WHAT IS NEEDED =
Exactly the lines from the one containing "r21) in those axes" through the final line of the data below, with pictures omitted, make up the answer.

RECORDS FOR PROCESSING =
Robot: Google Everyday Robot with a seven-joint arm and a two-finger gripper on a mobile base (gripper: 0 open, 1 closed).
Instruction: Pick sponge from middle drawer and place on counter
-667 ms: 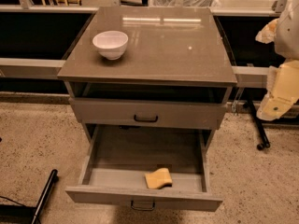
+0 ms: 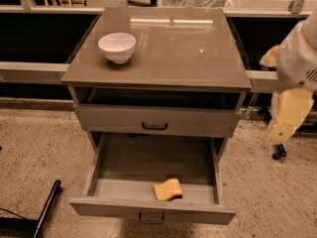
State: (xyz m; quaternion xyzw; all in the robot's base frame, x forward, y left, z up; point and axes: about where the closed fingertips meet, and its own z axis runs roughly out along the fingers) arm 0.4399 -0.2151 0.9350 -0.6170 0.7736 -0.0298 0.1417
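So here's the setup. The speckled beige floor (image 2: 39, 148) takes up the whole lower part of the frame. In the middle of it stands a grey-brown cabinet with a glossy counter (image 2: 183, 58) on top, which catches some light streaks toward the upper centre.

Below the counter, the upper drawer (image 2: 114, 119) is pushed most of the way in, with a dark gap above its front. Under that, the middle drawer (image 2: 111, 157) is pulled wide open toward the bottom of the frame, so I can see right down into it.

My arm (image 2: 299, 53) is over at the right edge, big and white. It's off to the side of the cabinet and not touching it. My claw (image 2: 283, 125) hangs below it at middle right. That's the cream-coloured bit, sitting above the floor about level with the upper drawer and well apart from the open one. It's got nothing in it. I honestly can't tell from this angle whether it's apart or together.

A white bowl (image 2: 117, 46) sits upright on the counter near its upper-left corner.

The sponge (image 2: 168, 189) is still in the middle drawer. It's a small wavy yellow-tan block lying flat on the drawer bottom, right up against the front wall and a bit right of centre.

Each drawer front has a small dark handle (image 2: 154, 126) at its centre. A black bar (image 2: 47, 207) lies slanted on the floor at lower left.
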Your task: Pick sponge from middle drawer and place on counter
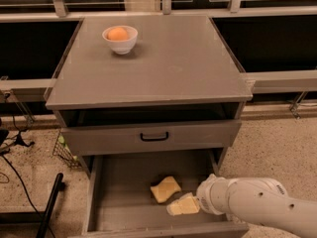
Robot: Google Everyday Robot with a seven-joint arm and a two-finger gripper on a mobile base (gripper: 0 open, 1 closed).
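Pincer (183, 206) sits low in the open middle drawer (124, 182), below the bench (183, 68) front edge, towards its right corner; wide or narrow cannot be told. The sponge (166, 189) lies just beside it, left and rearward, long axis slanting front-left to rear-right.

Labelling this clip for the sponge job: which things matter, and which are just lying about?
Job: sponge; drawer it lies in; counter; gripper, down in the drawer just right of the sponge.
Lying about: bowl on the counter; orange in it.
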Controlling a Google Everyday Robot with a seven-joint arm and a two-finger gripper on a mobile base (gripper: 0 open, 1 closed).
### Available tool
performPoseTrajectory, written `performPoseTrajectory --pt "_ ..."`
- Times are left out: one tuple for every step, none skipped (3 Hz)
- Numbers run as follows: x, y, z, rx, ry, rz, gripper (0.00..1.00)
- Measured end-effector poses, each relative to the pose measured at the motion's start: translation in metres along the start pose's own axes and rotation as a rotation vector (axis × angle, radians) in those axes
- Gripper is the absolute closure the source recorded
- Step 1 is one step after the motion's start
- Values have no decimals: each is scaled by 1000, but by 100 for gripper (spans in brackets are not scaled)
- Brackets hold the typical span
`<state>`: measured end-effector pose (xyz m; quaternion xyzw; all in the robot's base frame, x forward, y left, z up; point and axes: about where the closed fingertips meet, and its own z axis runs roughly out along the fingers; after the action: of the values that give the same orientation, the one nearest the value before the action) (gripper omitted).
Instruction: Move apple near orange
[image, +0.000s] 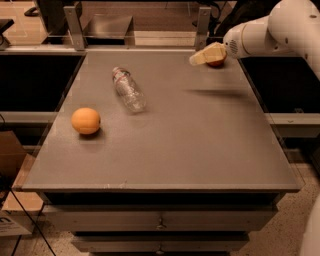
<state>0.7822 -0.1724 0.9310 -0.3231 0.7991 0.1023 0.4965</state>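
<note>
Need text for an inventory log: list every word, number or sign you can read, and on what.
Bottle label: too blurred to read.
Box, lower left: dark print, unreadable.
Orange, apple, table: no text.
Tool, above the table's far right by the apple: no text.
</note>
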Motion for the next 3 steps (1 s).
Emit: performPoseTrajectory --pt "20 -38 34 42 -2 94 0" --pt "20 -40 35 45 -4 96 0" --pt "31 -41 47 56 25 117 0"
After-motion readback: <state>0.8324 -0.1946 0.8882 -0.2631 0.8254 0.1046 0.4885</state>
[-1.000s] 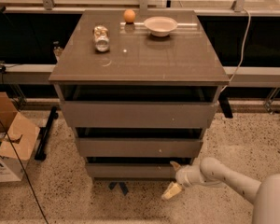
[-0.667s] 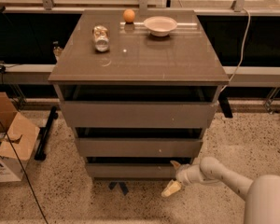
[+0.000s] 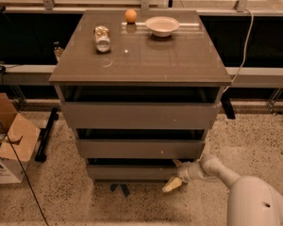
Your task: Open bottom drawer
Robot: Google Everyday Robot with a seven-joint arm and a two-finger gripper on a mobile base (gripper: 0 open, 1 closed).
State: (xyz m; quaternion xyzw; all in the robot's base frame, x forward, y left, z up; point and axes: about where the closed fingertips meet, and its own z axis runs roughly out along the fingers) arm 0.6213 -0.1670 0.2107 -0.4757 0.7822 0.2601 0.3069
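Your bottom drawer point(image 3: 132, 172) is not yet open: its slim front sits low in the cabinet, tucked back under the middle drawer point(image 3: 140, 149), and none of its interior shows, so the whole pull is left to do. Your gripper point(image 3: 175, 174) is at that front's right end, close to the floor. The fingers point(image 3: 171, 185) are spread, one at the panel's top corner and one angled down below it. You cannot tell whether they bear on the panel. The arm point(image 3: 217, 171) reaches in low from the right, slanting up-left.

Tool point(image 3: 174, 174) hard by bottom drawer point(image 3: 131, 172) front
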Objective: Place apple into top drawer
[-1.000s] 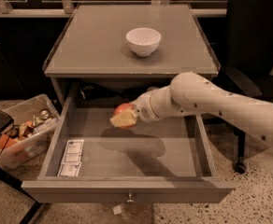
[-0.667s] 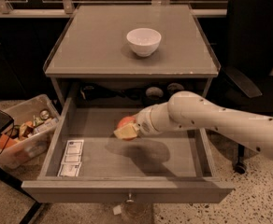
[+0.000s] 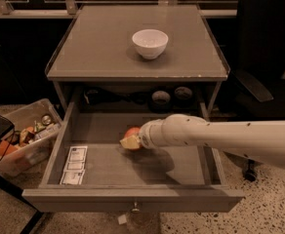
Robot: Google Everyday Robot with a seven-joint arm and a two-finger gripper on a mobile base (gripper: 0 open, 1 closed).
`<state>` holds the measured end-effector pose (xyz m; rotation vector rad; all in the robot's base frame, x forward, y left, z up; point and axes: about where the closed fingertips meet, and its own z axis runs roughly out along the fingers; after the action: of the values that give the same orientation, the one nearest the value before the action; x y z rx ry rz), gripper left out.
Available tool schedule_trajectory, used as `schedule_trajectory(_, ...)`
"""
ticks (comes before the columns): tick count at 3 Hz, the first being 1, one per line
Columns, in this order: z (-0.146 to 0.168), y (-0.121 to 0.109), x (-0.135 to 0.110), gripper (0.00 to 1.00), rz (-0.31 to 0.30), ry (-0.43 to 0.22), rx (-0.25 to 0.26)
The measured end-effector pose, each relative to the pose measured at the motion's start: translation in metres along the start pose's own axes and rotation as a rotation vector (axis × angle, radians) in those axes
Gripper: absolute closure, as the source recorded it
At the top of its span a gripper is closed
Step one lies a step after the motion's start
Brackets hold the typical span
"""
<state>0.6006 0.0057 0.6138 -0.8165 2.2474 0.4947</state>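
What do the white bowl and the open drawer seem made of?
The white bowl looks smooth and glossy, likely glazed ceramic or plastic. The top drawer shows flat matte grey panels, perhaps painted metal or laminate. The gripper holds the apple inside it.

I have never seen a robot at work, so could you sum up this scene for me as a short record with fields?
Gripper: two-finger gripper on the white arm, inside the open drawer, shut on the apple
Apple: small round reddish-orange apple, near the drawer's middle
Drawer: wide shallow grey top drawer, open
Drawer corner: white labelled packets, front, picture-left
Above: round white bowl on the grey cabinet top
Floor: clear plastic bin of mixed items, picture-left of the drawer
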Motion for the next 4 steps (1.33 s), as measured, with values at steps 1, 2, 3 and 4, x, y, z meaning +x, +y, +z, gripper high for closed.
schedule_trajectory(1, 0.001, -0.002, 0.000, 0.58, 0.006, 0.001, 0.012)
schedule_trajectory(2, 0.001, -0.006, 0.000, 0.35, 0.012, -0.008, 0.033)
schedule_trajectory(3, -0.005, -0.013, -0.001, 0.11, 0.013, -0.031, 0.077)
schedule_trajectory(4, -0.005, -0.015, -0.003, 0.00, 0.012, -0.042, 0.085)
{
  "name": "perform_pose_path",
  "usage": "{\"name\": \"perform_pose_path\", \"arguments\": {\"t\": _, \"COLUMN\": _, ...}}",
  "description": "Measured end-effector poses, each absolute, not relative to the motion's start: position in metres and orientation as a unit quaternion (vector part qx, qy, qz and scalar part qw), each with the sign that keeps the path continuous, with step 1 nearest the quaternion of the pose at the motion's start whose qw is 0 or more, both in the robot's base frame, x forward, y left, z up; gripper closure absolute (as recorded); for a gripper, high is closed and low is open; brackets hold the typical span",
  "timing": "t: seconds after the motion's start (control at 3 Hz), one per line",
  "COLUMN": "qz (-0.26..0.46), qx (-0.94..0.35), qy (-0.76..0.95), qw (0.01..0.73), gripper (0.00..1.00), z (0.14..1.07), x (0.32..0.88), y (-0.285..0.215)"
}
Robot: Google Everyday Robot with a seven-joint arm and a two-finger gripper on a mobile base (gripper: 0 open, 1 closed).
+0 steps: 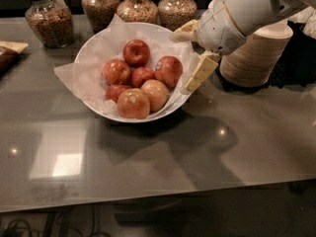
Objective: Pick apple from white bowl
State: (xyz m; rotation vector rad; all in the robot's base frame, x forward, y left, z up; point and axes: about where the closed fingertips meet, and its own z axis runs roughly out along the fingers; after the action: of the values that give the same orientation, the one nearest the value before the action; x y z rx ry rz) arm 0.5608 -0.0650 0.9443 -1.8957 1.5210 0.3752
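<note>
Four grain-filled glass jars (48, 21) line the counter (197, 152) at its far edge; stacked paper bowls (256, 56) stand right, beside the claw (193, 53).

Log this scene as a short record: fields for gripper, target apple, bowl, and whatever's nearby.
gripper: at the white bowl's right rim, jaws open, holding nothing
apple: red, stickered, on the bowl's right side, nearest the gripper, not grasped
white bowl: paper-lined, holds several apples, on the table
behind bowl: four jars
right of bowl: stacked paper bowls
</note>
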Motion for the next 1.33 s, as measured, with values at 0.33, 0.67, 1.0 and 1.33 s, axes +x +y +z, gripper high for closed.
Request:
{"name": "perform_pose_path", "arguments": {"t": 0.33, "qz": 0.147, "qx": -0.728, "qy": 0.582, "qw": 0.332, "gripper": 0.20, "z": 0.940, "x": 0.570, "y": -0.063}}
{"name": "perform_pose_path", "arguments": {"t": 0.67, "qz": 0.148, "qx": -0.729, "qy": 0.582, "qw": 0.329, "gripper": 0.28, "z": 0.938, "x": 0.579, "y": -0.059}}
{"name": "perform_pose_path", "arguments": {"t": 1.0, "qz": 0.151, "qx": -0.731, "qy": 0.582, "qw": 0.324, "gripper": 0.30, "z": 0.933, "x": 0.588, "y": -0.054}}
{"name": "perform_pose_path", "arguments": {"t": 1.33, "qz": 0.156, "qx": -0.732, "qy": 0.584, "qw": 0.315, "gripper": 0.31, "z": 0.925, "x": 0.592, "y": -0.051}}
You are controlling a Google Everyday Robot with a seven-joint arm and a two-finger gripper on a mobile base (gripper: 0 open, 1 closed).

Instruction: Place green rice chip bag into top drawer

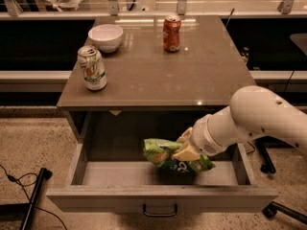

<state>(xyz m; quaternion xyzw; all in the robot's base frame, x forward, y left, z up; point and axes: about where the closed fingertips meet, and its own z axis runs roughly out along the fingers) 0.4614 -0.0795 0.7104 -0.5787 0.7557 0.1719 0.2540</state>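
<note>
The green rice chip bag (165, 155) is a crinkly light-green foil bag held over the inside of the open top drawer (158, 198), right of its middle. My gripper (186, 146) comes in from the right on a white arm and is shut on the bag's right part, with cream fingers (184, 152) pinching it. The drawer is pulled out under the table, its front panel with a small dark handle (159, 210) nearest the camera. The bag hangs low inside the drawer; I cannot tell if it touches the floor.
On the grey tabletop (158, 71) stand a green-and-white soda can (92, 67) at left, a white bowl (106, 36) behind it and a red soda can (171, 33) at the back. A black stand and cables (31, 195) lie on the floor left.
</note>
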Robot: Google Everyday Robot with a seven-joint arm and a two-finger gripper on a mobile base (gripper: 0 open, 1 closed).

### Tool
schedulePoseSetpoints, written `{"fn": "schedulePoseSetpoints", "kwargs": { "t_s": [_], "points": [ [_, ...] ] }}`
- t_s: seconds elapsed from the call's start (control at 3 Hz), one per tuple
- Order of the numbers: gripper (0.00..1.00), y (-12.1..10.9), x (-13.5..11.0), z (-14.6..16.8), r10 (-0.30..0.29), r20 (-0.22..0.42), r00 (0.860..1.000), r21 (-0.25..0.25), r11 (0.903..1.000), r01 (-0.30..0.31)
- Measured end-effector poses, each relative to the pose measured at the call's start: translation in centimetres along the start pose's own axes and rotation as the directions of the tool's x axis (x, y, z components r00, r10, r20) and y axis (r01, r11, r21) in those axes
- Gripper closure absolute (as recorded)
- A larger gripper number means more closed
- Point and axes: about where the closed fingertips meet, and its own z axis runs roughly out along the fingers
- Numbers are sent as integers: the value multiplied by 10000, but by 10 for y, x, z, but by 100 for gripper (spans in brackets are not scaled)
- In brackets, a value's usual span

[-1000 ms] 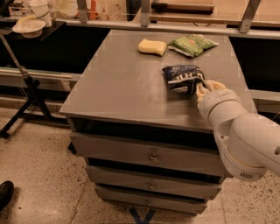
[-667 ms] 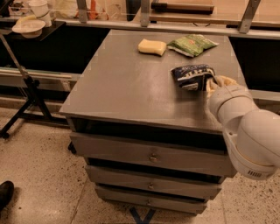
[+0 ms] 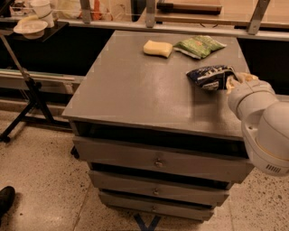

EXERCISE OUTPUT =
- Measured end-effector poses, each relative to the pose measured at the call's start: translation in centimetres along the start pose's own axes and rotation as the directions of the tool's x axis (x, y, z components r00, r10, r20) and y axis (r01, r11, r21) in those axes
- Gripper closure absolute (as recorded)
- A larger gripper number means more closed
- Point and axes: about where the closed fingertips meet, and its own z axis runs roughly out along the fingers
- Numbers are sent as integers: the value multiplied by 10000, but by 10 for y, x, z, but by 100 for gripper (spans in brackets are not scaled)
- In brackets, a value's usual span

[-1000 ms] 
[-667 ms] 
[+0 ms] 

The output for this exercise is now complete.